Copy all of the material below, line for line.
════════
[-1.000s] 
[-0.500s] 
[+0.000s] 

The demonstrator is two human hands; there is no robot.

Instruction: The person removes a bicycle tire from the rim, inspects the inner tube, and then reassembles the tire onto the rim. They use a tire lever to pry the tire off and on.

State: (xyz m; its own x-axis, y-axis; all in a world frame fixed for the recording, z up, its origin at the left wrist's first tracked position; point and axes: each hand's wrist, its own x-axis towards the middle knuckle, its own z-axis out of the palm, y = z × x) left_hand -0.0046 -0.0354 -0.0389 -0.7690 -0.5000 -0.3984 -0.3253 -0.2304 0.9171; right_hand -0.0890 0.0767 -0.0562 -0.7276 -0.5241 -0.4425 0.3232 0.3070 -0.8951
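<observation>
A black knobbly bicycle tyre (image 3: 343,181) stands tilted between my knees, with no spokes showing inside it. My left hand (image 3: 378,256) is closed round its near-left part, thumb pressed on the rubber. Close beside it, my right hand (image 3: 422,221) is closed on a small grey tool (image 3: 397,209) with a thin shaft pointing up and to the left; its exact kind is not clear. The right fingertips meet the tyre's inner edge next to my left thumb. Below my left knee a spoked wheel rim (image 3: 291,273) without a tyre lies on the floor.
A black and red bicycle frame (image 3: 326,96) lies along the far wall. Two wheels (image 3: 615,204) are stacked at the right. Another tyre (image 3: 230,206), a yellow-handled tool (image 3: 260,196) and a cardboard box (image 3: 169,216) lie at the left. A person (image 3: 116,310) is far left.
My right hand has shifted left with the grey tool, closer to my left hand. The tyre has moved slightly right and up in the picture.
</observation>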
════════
_The completed task_
[-1.000s] 
[-0.500s] 
[+0.000s] 

The demonstrator is two human hands; there is no robot.

Instruction: The person removes a bicycle tire from the rim, inspects the inner tube, and then reassembles the tire onto the rim. They use a tire lever to pry the tire off and on.

State: (xyz m; its own x-axis, y-axis; all in a world frame fixed for the recording, z up, its origin at the left wrist's first tracked position; point and axes: each hand's wrist, its own x-axis towards the middle knuckle, its own z-axis out of the palm, y = z × x) left_hand -0.0046 -0.0354 -0.0389 -0.7690 -0.5000 -0.3984 -0.3253 -0.2304 0.9171; right_hand -0.0890 0.0767 -0.0562 -0.7276 -0.5241 -0.4425 0.3232 0.3070 -0.8951
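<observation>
A black knobbly bicycle tyre (image 3: 343,181) stands tilted between my knees, with no spokes showing inside it. My left hand (image 3: 378,256) is closed round its near-left part, thumb pressed on the rubber. Close beside it, my right hand (image 3: 422,221) is closed on a small grey tool (image 3: 397,209) with a thin shaft pointing up and to the left; its exact kind is not clear. The right fingertips meet the tyre's inner edge next to my left thumb. Below my left knee a spoked wheel rim (image 3: 291,273) without a tyre lies on the floor.
A black and red bicycle frame (image 3: 326,96) lies along the far wall. Two wheels (image 3: 615,204) are stacked at the right. Another tyre (image 3: 230,206), a yellow-handled tool (image 3: 260,196) and a cardboard box (image 3: 169,216) lie at the left. A person (image 3: 116,310) is far left.
My right hand has shifted left with the grey tool, closer to my left hand. The tyre has moved slightly right and up in the picture.
</observation>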

With the answer given, the exercise is complete.